The risk of a smallpox attack is unlikely. The known declared supplies of the variola virus supposedly reside only in secure facilities at the State Research Center of Virology and Biotechnology (called VECTOR) in Koltsovo, Russia and the U.S. (at the CDC).46 However, it is possible that rogue states have isolates of the smallpox virus. Thus, the potential for a smallpox attack has led to a debate on what precautions should be taken nationally. To be effective, the public should be knowledgeable about smallpox and the risk of prophylaxis. Lack of knowledge will render the public less capable to identify a victim of smallpox (if one is ever encountered), to appreciate the degree and intensity of transmission, and to make judicious decisions on whether to receive the vaccine.
Blendon et al.47 conducted a survey of randomly selected adults (n = 1006) to evaluate their knowledge of and beliefs about smallpox virus and the vaccine and their possible reactions to an attack. The majority of respondents had misunderstandings or wrong information about smallpox and smallpox vaccination.
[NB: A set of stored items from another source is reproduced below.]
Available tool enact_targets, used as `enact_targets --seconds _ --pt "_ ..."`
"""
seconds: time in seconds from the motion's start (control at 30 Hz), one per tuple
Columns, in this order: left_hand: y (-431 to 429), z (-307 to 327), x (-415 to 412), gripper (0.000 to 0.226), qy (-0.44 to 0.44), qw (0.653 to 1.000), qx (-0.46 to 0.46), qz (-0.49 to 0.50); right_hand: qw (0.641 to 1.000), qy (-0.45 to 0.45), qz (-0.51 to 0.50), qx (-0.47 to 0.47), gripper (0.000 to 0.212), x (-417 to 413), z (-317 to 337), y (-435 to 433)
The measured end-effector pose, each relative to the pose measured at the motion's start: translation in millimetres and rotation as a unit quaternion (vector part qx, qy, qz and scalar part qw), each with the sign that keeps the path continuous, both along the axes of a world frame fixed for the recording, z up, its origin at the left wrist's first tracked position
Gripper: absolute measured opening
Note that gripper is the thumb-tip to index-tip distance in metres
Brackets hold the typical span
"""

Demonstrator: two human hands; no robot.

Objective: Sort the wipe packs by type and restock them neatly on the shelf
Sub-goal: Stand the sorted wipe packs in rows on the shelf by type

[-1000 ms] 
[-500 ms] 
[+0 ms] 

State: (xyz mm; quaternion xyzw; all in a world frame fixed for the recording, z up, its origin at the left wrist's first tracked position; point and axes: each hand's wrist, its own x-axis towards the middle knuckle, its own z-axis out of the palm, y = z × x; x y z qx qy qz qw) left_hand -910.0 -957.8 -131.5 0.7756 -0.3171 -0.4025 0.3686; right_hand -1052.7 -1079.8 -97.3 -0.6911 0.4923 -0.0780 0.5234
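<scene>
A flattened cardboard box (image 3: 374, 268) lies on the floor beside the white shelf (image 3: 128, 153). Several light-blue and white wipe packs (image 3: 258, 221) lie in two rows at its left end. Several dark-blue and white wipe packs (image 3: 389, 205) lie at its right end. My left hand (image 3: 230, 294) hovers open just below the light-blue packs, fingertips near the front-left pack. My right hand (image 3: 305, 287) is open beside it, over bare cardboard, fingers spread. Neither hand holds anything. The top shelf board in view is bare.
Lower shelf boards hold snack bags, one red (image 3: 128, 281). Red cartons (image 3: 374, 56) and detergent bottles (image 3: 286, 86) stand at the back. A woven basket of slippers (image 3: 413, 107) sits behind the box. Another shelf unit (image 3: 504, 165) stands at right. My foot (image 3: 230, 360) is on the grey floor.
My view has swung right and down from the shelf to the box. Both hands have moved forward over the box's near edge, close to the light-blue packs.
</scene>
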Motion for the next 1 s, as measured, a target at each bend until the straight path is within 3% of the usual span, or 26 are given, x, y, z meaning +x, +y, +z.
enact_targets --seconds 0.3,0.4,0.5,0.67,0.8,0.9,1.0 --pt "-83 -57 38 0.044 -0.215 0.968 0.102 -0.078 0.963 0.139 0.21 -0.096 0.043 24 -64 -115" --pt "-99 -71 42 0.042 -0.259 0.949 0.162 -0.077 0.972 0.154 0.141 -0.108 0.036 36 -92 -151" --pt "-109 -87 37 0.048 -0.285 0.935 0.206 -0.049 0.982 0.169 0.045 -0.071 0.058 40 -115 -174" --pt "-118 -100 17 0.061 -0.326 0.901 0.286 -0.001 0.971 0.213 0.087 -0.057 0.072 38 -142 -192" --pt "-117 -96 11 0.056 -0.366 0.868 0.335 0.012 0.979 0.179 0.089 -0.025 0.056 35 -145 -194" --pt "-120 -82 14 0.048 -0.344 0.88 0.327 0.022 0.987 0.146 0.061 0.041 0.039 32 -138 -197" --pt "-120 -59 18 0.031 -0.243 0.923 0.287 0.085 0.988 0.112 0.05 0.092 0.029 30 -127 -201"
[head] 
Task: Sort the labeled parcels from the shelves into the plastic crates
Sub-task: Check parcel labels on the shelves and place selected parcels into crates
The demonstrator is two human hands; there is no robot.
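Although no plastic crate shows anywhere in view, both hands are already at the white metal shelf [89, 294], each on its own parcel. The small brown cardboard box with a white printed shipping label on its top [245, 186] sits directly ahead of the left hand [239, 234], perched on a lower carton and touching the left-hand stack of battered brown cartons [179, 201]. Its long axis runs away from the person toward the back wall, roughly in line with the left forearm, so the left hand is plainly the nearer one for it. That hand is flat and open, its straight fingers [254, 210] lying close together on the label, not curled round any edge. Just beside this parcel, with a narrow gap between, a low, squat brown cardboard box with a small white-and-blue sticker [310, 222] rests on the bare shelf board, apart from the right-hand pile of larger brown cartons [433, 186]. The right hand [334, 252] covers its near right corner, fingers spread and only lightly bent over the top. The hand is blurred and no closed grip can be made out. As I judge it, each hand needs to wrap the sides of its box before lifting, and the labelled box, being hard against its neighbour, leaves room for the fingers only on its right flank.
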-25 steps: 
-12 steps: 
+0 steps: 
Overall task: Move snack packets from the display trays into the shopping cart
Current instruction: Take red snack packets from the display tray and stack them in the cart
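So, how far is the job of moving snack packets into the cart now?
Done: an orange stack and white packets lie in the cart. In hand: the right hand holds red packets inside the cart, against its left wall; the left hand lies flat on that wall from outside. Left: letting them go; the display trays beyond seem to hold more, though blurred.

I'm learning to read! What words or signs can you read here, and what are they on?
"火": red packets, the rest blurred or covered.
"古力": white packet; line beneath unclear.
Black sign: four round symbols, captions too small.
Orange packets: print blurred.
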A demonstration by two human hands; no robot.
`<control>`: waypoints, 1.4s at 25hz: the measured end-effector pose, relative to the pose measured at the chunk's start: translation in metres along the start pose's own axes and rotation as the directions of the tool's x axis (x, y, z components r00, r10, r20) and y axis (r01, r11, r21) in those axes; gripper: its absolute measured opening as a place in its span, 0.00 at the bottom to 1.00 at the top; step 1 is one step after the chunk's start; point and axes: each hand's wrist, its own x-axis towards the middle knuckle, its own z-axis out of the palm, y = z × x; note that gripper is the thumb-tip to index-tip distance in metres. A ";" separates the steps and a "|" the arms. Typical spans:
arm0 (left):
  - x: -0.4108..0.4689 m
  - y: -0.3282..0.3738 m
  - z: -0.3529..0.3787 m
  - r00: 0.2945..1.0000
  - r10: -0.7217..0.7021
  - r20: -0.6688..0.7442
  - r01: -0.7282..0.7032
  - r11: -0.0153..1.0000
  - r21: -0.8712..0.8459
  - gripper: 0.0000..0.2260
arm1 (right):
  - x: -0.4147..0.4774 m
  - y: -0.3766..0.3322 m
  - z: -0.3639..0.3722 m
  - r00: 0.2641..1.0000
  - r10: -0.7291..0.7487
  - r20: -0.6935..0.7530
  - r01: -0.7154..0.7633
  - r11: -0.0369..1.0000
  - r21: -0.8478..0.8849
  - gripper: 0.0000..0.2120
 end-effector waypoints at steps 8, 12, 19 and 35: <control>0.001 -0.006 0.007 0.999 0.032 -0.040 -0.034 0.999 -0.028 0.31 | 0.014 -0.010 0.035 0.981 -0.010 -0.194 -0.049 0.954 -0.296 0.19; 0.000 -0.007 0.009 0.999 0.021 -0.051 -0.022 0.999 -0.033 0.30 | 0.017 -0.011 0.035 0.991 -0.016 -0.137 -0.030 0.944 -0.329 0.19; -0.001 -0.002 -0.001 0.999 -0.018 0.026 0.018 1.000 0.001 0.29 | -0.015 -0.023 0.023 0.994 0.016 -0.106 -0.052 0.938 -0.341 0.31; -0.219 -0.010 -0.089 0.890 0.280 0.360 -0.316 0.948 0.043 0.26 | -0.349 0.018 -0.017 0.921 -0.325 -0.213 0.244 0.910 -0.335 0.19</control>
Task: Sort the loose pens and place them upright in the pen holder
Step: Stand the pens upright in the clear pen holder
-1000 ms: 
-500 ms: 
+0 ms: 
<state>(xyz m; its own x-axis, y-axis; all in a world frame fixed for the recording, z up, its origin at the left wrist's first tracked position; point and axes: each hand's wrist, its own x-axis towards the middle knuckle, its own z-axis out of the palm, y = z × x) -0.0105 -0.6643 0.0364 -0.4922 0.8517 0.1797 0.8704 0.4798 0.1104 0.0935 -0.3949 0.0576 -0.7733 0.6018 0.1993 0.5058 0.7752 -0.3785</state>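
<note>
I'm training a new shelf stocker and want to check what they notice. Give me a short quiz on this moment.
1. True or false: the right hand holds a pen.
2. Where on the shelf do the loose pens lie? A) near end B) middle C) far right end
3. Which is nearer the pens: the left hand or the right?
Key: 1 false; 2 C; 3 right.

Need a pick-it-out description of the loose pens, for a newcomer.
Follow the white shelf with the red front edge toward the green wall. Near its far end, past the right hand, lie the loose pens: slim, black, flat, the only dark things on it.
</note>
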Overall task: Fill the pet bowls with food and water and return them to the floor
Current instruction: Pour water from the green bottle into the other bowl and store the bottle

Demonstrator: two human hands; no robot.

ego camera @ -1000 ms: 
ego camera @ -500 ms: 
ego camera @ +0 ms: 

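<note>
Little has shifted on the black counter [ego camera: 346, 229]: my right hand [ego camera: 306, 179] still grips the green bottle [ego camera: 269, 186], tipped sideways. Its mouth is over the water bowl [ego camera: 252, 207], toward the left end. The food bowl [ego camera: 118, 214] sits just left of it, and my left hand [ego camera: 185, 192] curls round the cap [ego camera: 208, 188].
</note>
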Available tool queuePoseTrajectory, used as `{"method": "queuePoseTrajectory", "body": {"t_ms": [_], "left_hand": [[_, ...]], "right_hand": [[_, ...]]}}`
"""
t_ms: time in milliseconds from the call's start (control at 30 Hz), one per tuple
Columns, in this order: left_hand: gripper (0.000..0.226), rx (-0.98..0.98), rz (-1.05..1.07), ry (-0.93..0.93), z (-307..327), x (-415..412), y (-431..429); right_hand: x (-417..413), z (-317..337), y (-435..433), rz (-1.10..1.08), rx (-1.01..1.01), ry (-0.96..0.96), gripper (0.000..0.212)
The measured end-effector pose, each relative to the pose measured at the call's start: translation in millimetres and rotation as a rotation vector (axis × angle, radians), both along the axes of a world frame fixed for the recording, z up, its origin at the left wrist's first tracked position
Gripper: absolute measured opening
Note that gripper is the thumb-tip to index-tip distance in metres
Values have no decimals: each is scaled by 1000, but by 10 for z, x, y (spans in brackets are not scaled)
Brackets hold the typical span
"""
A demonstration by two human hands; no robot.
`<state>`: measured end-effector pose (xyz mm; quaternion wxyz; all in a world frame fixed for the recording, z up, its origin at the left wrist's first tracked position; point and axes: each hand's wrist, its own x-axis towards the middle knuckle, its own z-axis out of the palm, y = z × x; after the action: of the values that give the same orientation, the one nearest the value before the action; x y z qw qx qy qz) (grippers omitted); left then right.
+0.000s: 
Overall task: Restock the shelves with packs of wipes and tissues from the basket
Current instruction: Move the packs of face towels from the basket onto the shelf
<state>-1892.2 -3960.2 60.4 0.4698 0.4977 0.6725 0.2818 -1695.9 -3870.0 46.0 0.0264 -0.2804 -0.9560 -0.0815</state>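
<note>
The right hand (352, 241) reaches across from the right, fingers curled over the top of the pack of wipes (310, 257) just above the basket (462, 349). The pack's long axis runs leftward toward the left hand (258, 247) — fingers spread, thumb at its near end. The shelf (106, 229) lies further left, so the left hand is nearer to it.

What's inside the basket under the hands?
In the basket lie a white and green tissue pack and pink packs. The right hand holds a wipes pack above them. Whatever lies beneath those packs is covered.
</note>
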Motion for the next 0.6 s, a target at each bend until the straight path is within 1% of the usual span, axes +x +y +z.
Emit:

Some beliefs were that (1) there had been a case of smallpox in the last five years (the last in the world was in 1977); (2) there is an effective treatment for smallpox once contracted (although none exists); (3) vaccination within two to three days after exposure does not provide protection (although it does, assuming the virus has not been engineered to evade the immune response of the host);48 and (4) there are not enough doses of vaccine for the public (although there are).49
While not a direct action of a microbial forensics program, the above described state of affairs of the public's understanding points to a need for better education. Smallpox has been presented substantially in the news, yet the public knows little about it. Increased preparedness and planning will enable early recognition of the disease, effective vaccination strategies, and proper isolation procedures to mitigate the spread of the disease.45 Early detection will stem the spread of disease and allow better gathering of forensic evidence. Furthermore, there is no reason to believe that the public's (including public leaders) understanding of bioterrorism risks, prevention, and recognition is any better for other potential pathogenic weapons and their impacts on society. Without education, early detection/warning of an event may not occur, and out-of-scale reactions will likely occur. No modeling can predict the thoughts and actions of terrorists or how the public and its leaders will respond during times of crises.50 However, education to some degree can place issues and actions in proper perspective.
The microbial forensics field, in collaboration with, for example, the American Society of Microbiology, must develop educational tools so that materials will be available for lectures, courses, workshops, and general dissemination to the public. The SWGMGF has deemed education an important part of its mission.